* **Prompt**:
Filter the lines below, keeping each one that holds "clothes".
■ ■ ■ ■ ■ ■ ■
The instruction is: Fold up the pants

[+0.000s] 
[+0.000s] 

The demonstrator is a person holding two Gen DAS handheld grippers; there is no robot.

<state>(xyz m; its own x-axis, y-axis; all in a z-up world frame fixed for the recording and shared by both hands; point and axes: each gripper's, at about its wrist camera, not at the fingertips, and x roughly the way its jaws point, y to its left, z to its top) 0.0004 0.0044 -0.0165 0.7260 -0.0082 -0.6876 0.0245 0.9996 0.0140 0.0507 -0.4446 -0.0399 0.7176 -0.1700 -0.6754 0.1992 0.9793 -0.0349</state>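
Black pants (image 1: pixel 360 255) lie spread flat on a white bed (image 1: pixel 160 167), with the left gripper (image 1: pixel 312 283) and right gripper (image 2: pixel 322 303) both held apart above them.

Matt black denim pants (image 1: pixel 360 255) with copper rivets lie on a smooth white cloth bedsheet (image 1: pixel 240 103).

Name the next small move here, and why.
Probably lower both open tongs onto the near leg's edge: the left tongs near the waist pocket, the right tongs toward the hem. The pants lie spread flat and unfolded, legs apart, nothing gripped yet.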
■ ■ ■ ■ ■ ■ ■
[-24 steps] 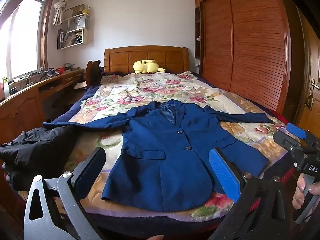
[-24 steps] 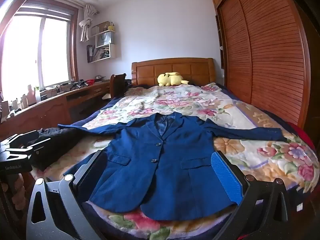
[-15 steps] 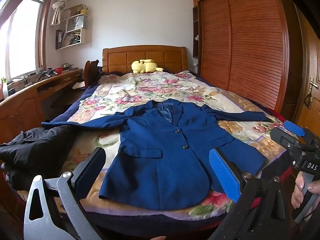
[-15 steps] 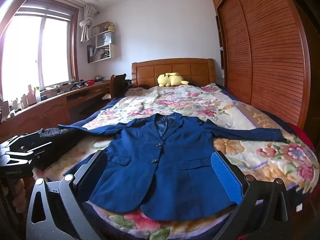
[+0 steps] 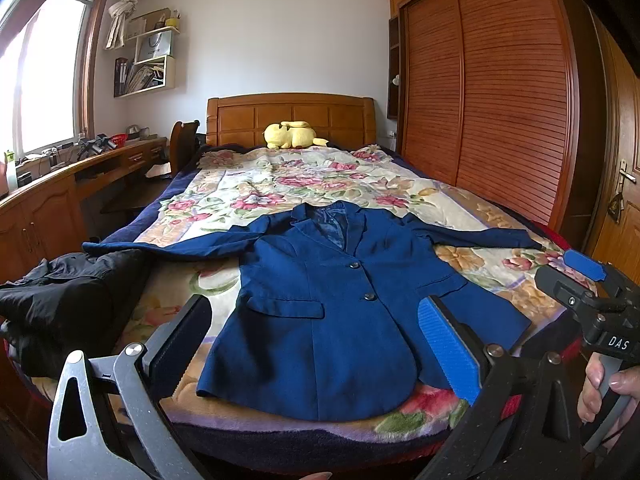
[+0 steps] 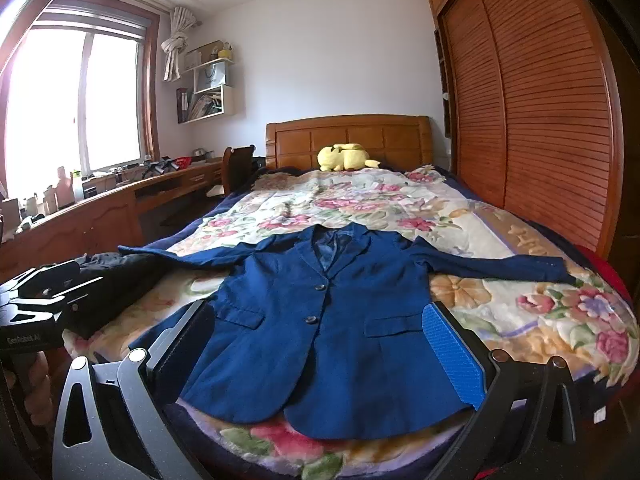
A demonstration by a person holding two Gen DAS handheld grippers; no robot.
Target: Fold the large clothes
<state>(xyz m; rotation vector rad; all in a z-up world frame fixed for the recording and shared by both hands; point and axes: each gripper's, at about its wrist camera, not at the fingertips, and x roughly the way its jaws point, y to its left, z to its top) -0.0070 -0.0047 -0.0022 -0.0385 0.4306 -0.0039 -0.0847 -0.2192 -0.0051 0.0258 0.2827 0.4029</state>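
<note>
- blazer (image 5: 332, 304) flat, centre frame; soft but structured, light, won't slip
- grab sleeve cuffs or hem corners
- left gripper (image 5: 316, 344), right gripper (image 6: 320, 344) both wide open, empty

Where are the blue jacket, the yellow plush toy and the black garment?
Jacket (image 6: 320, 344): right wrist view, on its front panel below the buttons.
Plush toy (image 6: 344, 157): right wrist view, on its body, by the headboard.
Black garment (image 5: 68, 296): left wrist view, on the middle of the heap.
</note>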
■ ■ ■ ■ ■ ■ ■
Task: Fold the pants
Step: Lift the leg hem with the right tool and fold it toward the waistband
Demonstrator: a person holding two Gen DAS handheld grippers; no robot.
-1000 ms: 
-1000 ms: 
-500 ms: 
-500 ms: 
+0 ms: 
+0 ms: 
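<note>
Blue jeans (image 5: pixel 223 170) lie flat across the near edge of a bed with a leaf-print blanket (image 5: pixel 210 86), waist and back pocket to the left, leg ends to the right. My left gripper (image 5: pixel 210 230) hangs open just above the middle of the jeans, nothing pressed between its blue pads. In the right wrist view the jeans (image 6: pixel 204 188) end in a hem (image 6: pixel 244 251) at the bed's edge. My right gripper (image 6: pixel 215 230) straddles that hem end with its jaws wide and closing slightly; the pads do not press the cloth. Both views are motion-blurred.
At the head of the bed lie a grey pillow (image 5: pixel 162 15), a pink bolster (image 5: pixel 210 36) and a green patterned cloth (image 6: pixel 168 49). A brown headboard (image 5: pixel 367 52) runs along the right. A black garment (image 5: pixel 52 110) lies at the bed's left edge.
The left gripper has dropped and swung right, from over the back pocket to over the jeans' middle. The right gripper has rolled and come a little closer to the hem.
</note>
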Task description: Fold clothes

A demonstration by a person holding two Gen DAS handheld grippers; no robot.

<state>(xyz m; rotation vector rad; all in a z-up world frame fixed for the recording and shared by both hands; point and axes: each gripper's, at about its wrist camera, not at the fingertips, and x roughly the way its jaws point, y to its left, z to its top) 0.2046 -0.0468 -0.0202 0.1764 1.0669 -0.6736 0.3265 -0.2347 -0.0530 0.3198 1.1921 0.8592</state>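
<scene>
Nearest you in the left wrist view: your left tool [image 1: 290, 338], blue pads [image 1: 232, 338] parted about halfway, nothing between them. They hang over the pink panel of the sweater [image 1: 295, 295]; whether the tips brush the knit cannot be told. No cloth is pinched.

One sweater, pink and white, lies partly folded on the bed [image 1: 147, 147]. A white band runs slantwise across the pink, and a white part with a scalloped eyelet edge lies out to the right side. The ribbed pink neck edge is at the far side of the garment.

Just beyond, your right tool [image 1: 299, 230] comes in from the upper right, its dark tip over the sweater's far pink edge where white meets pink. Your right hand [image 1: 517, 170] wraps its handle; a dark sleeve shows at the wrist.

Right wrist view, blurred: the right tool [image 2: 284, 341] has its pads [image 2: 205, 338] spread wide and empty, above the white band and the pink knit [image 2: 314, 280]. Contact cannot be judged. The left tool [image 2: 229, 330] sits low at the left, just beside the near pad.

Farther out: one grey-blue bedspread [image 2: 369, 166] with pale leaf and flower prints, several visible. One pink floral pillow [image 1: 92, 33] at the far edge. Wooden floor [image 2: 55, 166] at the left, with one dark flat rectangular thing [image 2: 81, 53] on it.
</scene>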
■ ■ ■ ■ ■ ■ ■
* **Answer space**:
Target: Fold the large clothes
Task description: Fold clothes

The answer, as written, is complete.